= Exercise requirements =
How do the lines below between the ones holding "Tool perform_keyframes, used" and "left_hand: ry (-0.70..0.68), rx", inclusive, read? Give them again exactly, with no other lines.

= Input =
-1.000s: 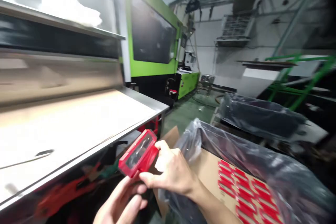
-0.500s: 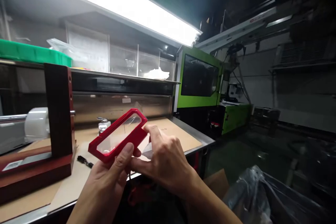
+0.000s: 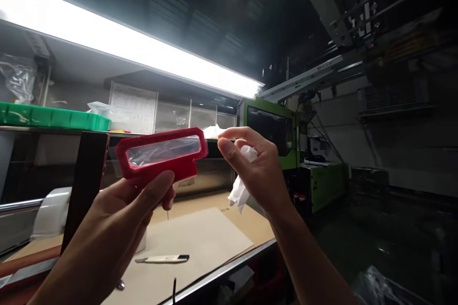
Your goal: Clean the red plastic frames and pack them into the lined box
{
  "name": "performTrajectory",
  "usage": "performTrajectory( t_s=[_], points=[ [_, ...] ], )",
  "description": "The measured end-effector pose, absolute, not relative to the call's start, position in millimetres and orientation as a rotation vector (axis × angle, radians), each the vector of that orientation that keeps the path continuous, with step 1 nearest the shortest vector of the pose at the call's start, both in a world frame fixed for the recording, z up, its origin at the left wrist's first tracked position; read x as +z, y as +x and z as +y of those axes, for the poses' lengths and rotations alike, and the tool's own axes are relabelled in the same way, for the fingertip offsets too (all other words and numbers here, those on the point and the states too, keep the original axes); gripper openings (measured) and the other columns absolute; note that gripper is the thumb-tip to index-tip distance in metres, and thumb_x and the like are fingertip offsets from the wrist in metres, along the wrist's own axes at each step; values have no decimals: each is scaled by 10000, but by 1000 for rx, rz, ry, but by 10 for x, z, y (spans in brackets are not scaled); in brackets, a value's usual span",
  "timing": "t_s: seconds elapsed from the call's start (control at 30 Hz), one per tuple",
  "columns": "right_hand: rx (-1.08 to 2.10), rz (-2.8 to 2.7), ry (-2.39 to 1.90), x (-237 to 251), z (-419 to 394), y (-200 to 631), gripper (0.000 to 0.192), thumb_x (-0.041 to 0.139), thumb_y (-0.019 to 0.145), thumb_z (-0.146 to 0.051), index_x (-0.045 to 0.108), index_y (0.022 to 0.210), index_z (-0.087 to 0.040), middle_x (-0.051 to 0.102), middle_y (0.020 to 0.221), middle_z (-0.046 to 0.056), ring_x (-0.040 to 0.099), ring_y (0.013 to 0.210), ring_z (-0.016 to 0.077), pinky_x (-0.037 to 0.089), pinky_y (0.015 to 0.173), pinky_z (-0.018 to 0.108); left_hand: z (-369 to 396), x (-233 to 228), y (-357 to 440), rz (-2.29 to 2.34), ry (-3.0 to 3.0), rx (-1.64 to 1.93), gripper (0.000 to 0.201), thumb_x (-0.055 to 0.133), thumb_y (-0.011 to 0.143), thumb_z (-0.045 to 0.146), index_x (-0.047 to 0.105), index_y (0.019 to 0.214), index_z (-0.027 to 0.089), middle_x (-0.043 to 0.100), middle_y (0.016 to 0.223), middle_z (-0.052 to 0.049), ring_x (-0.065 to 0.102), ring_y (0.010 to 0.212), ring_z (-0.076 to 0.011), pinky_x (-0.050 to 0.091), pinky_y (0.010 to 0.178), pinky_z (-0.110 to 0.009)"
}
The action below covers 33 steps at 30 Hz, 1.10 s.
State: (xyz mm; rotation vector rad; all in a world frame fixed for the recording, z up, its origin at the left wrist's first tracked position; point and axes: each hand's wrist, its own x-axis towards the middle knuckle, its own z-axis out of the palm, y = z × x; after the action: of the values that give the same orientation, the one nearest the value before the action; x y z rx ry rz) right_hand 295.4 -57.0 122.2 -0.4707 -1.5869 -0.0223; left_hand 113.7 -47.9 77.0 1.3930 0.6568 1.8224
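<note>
Cardboard-covered workbench (image 3: 200,243) under striplight (image 3: 125,43).

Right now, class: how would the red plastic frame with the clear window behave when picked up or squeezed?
The red frame probably is light: the left hand holds it up by its lower edge alone. It looks stiff, keeping its shape unsupported. The clear window looks glossy, so likely easily smudged or scratched.

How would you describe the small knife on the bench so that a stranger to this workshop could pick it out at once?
Start at the long workbench under the bright strip light, covered with a pale cardboard sheet. On that sheet, below the left hand holding the red frame, lies the utility knife. It is the only slim, flat, pale tool there, with a dark right end.
</note>
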Motion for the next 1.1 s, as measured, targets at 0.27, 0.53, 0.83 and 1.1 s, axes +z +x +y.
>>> performTrajectory(
  t_s=[0.27,0.53,0.83,1.1],
  points=[
    [-54,-1589,-424,1474,-632,2900,228,636,804,-418,641,883,-204,504,596,-58,419,490,71,327,462,227,-578,1048,1177,587,1545,1840,302,782,594,452,685,730,200,655,589,18,547,619,-125,417,594,-202],
    [-67,-1606,-369,1578,-694,2853,231,625,812,-419,632,858,-193,555,681,-34,454,541,77,342,491,229,-594,1100,1114,671,1680,1838,295,712,664,488,648,655,201,649,618,11,538,658,-144,388,655,-239],
    [-61,-1596,-349,1610,-713,2813,216,641,792,-404,634,806,-189,515,629,-46,429,513,71,327,471,223,-595,1081,1058,659,1712,1835,259,703,688,464,656,684,209,653,644,9,542,676,-151,391,666,-244],
    [-104,-1600,-357,1631,-681,2792,170,640,785,-344,635,759,-176,501,579,-55,408,483,68,325,463,223,-574,1100,1050,633,1744,1839,260,708,670,479,658,675,223,644,617,20,540,642,-150,389,632,-254]
  ],
)
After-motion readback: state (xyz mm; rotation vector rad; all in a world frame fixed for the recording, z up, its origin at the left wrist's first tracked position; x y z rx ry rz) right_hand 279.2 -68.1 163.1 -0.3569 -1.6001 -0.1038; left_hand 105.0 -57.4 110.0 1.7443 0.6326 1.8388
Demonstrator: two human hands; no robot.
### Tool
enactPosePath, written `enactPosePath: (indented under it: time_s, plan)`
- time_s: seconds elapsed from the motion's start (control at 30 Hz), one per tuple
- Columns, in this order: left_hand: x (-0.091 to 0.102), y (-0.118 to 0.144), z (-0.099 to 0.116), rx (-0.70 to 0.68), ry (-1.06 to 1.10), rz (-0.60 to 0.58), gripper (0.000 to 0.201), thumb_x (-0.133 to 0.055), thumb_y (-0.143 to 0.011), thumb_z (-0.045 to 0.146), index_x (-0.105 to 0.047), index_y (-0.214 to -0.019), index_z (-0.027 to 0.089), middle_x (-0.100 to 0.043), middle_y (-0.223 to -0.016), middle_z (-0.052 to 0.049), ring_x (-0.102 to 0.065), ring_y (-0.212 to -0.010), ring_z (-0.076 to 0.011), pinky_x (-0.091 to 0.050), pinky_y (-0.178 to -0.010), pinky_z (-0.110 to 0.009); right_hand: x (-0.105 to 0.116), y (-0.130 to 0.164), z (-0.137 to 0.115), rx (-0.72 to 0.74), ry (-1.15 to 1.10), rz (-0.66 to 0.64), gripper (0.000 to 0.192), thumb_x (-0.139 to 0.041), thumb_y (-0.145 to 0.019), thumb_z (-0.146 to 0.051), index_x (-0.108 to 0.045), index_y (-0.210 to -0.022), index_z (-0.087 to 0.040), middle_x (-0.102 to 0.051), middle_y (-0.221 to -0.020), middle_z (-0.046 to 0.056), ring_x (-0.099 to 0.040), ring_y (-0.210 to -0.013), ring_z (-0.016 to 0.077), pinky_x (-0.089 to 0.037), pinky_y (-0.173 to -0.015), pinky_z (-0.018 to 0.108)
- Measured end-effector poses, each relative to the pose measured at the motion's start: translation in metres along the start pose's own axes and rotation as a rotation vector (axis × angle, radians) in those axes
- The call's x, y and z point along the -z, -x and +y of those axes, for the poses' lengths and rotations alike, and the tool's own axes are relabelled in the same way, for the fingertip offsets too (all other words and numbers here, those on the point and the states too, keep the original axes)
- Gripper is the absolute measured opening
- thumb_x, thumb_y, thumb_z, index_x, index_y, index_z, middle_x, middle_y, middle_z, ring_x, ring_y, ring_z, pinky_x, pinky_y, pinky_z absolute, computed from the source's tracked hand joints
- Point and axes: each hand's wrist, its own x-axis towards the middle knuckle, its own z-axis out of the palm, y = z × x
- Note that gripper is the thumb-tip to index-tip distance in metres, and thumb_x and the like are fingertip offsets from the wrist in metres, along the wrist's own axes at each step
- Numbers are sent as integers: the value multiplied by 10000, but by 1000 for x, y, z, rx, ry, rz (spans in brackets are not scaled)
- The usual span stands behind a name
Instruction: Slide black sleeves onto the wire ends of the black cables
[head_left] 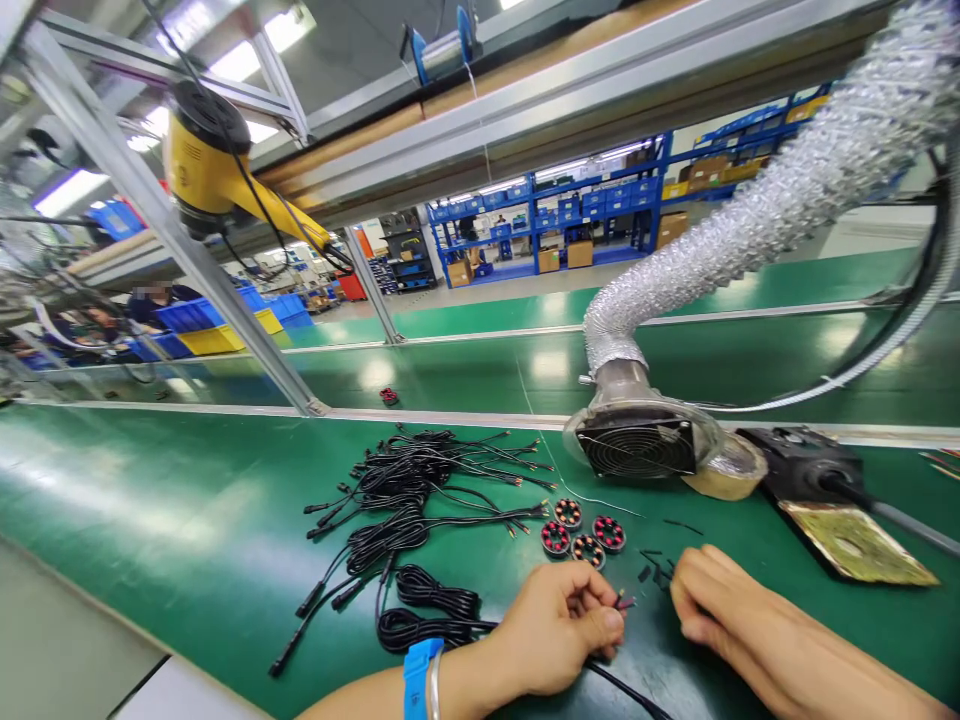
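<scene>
While my left hand point(551, 630) pinches the stripped end of a black cable point(431, 628) near the worktop's front edge, the little coloured wire tips point(625, 601) poke out just past my fingers point(600, 622), which are closed tight on it. My right hand point(709, 600) sits just beside those tips, fingers curled in, but I honestly can't tell if it's gripping anything or just resting on the green worktop point(187, 520).

The cable's coiled part lies right by my left wrist, which has a blue wristband point(417, 678) on it. Just behind my hands there's a cluster of four small round stators point(583, 536) with copper windings, plus a few short black sleeve bits point(654, 570) scattered near my right hand. Further toward the middle is a messy pile of black cables point(420, 480). Toward the back right there's a fume fan point(637, 445) on a silver flex duct point(757, 220), with a soldering stand point(832, 495) next to it.
</scene>
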Motion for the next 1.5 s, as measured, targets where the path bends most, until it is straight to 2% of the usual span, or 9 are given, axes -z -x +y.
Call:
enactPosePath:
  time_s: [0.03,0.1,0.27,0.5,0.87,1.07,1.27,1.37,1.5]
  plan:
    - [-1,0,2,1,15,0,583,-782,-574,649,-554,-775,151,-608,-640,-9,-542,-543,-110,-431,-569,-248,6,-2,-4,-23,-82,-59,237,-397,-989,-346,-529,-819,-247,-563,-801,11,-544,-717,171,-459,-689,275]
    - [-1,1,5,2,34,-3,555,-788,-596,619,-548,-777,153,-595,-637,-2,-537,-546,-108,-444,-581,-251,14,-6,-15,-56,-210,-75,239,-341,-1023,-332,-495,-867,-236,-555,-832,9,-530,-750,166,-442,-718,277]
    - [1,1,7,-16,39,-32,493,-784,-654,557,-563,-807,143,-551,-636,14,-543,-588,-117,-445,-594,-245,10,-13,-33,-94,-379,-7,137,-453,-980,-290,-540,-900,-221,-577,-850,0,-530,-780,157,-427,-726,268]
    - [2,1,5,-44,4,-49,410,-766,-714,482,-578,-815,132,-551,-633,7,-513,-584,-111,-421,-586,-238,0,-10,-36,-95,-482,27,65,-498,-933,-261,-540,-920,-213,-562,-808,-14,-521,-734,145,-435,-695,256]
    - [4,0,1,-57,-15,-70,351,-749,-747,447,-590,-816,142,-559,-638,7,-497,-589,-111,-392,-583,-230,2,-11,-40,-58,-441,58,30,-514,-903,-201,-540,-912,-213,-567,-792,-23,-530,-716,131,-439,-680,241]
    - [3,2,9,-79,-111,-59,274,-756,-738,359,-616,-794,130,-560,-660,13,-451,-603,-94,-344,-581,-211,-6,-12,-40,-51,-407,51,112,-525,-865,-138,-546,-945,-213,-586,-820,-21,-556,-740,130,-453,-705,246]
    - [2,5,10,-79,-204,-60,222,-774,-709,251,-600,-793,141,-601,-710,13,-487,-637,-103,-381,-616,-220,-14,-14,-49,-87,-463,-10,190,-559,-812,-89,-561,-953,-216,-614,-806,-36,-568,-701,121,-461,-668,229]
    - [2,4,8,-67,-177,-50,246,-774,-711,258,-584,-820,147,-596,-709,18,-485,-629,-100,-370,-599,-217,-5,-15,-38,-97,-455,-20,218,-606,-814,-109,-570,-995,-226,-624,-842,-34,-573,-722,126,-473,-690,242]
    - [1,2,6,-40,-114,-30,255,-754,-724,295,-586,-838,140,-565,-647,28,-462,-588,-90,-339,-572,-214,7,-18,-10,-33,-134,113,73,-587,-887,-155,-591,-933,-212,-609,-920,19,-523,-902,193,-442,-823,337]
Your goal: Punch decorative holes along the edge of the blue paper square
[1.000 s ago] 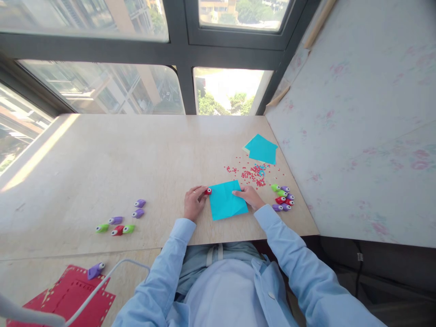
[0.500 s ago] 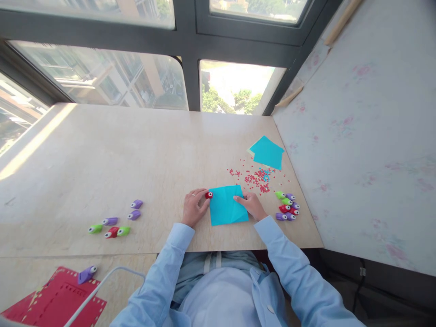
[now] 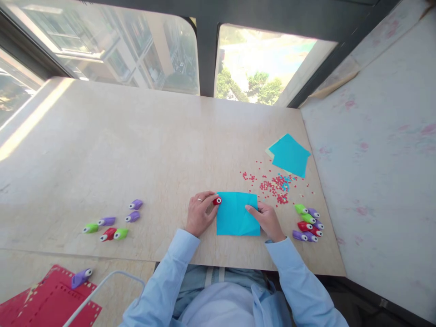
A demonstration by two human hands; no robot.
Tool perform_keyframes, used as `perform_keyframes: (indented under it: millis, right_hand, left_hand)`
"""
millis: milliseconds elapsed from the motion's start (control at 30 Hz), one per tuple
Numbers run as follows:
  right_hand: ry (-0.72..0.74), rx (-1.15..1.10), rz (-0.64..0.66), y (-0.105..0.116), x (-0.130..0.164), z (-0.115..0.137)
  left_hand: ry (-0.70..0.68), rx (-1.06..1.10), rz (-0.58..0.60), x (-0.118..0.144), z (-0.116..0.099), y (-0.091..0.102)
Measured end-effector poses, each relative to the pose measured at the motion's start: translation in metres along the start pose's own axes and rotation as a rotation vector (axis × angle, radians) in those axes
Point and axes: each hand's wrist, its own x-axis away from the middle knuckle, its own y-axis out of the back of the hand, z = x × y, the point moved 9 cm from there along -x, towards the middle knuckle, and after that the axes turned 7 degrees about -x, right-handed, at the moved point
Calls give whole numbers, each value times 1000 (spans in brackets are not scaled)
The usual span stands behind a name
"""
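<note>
A blue sheet of paper [image 3: 235, 220] with faint creases lies in front of me. My left hand [image 3: 200, 212] is closed round a small red craft punch [image 3: 217, 200], which sits at the sheet's upper left corner; whether its slot is over the paper edge I cannot tell. My right hand [image 3: 267, 218] grips the sheet's right edge, thumb on top and fingers hidden beneath. Past the sheet lie scattered tiny red paper pieces [image 3: 272, 185] and a few blue ones [image 3: 285, 181].
At right stands a cluster of purple, green and red punches [image 3: 308, 222]. More punches [image 3: 109, 234] lie at left. Blue paper [image 3: 291, 154] rests at the back right. Lower left are punched red paper [image 3: 51, 297], a purple punch [image 3: 81, 278] and a white curved tube [image 3: 102, 286].
The camera view has tilted down and shifted, so everything appears displaced. Both hands keep their holds on the red punch and the blue sheet.
</note>
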Motion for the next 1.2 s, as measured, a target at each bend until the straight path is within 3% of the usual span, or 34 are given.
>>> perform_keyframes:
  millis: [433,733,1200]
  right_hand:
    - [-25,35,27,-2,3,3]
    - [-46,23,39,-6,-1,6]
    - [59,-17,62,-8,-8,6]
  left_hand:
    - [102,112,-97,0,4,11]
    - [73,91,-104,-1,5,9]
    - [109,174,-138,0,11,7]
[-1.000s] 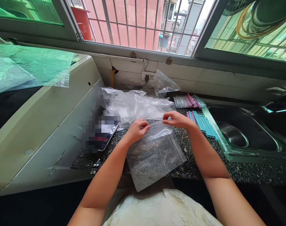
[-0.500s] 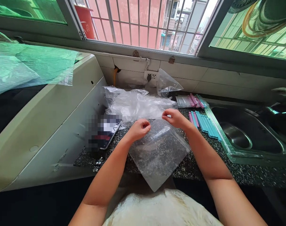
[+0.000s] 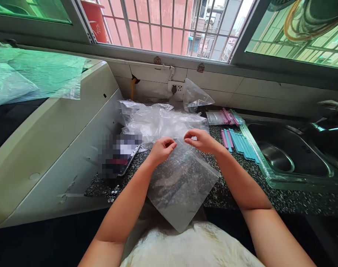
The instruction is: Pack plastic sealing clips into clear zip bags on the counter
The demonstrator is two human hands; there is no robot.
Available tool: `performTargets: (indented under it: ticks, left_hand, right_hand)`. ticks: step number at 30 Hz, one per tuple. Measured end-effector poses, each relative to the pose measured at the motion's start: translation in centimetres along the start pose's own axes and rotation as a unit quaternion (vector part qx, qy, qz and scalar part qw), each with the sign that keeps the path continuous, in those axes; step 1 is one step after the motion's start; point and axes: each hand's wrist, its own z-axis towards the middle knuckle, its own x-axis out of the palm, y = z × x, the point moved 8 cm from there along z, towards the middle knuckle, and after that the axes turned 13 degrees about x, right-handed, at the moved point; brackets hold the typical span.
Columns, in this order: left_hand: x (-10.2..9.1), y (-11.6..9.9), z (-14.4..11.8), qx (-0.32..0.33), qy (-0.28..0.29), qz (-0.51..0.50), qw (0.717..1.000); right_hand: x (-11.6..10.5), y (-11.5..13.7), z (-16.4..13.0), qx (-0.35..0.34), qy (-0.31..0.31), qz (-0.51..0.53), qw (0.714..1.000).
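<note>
A clear zip-top plastic bag (image 3: 182, 189) lies slanted on the speckled counter, its lower corner over the front edge near my clothing. My left hand (image 3: 163, 150) is closed in a pinch at the bag's upper left edge. Close to it on the right, my right hand (image 3: 200, 141) has curled fingers, with thumb and forefinger pinched by the bag's top corner. The fingertips partly hide what they grip. Behind both hands spreads a crumpled pile of clear plastic bags (image 3: 160, 120).
Pink and teal flat sticks (image 3: 241, 145) lie right of my hands, beside the sink (image 3: 297, 155). A blurred-out device (image 3: 127, 152) and small shiny beads (image 3: 113, 193) lie left. A pale appliance (image 3: 82, 122) borders the counter. Behind is a wall socket (image 3: 176, 88).
My right hand has moved left, closer to my left hand. The bag's top has narrowed between them, and the bag has shifted slightly left and toward me. The view has shifted a little.
</note>
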Motion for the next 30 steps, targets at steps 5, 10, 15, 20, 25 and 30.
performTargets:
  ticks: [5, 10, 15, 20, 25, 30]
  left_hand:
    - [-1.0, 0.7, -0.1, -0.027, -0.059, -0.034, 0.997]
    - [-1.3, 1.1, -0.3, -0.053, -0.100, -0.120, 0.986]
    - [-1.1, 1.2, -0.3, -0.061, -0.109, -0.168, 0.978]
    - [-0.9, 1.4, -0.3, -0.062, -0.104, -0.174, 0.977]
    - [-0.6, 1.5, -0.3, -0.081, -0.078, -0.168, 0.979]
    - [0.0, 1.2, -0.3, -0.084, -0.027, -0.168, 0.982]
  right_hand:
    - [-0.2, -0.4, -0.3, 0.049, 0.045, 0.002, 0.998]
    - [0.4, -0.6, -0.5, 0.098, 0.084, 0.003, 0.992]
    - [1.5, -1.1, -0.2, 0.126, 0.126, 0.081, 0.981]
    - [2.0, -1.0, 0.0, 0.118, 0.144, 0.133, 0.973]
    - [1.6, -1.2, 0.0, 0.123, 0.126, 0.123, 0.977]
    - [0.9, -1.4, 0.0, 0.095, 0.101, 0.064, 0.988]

= Answer to the exercise =
Tool perform_keyframes, used as `perform_keyframes: (indented under it: millis, right_hand, left_hand)`
"""
millis: milliseconds elapsed from the motion's start (control at 30 Hz), one per tuple
Numbers run as follows:
  right_hand: ry (-0.72..0.74), rx (-1.15..1.10), rz (-0.64..0.66), y (-0.105..0.116), x (-0.130..0.164), z (-0.115..0.137)
  left_hand: ry (-0.70..0.68), rx (-1.06..1.10), rz (-0.58..0.60), x (-0.118..0.144), z (-0.116..0.099), y (-0.091..0.102)

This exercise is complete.